Peeling Layers
Unpacking your thoughts about what you create, then writing it about it is a valuable skill for an artist to have. I realised this week how much this skill is learnt through repetition.
Even though I might write about my work and processes in my blogposts, these rambles have to be condensed into under 200, 100 or even 50 words to encapsulate what the work is about for an artist statement.
On return home after my artist residency this is exactly what I needed to do for the two works I have donated to be part of the Southern Midlands Council collection. Fortunately I was able to copy and paste sentences I had already written about in the blogposts from my artist residency. Even so, these generalised thoughts had to pertain to these two specific artworks and also be short and pithy.
I wrote about the motifs I used in my paintings as well as the process of creating them. I wrote how the architectural features in the town and its houses became time portals I used to enter colonial thinking.

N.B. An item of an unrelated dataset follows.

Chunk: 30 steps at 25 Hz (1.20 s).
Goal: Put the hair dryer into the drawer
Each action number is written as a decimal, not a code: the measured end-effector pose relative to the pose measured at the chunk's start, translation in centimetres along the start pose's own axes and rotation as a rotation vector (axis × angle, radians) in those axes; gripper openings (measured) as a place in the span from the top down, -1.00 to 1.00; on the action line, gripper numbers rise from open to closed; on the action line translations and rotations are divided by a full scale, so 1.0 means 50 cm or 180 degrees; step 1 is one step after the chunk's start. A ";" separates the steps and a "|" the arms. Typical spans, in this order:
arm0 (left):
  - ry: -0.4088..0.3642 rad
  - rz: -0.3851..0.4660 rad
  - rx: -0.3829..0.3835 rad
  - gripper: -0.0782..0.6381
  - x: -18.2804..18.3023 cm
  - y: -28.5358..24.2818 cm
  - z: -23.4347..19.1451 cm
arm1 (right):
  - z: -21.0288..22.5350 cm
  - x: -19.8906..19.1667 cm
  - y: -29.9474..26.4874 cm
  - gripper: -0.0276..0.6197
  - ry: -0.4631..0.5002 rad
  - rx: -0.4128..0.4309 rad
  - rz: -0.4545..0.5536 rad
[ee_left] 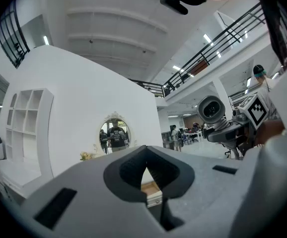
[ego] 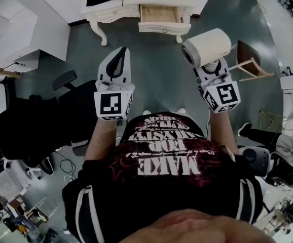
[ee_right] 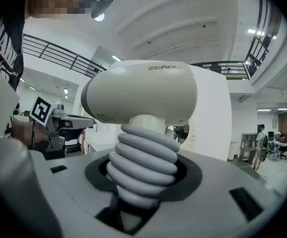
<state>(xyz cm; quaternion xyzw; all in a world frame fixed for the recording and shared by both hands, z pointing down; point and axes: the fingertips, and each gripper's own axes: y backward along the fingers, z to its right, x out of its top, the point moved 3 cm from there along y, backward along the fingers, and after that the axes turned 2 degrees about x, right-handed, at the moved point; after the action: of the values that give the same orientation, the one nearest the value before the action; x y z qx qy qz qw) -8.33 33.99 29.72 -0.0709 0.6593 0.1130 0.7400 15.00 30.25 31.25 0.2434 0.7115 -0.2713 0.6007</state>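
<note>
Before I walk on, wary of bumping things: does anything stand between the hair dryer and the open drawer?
Nothing visible: bare floor lies between the hair dryer and the open drawer; a wooden chair stands off right.

Your arms reach out ahead of your chest, the left forearm (ego: 100, 135) and the right forearm (ego: 222, 130) bare, roughly side by side and well apart. Each ends in a gripper held level and pointing away from you. Your left gripper (ego: 120, 54) (ee_left: 146, 157) has its jaws together with nothing between them, its marker cube (ego: 111, 104) nearest you. Your right gripper (ego: 211, 65) (ee_right: 143, 182) sits a little farther out than the left, its jaws clamped on the ribbed handle of the hair dryer (ego: 207, 45) (ee_right: 138, 98), which stands up above them.
</note>
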 end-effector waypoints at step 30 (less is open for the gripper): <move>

What did the urge to decorate the interiors of houses with ornate wallpapers reveal about how people of that time perceived ‘civilisation’ ? How did having lace curtains in the windows denote status in this idea of civilised society?
The beautiful wallpapers which had been replicated in the Oatlands houses had been sourced from fragmented scraps and torn layers of historical occupation. These fragments have been carefully pieced together to form a sequential pattern flowing through the rooms of houses, hotels and restored buildings. Their colours became my palette, their soothing repetition a balm to paper over the terrible history of violent land possession.
As I unpack what I made and write about it, I am reminded that layers of patterning create ideas. That peeling back those layers reveals what lies beneath as any home renovator will tell you. The bare bone motifs I used, the fragments of layered wallpapers hinted at what my paintings were about, how they responded to the town.
I used this idea of patterned layers in all my artworks. Wallpaper fragments appeared in windows, the lace curtains were painted in white on papers I had already stained with mud and the frottage marks from convicts’ chisel incisions on stone walls. Each layer another story, another time, another way of thinking.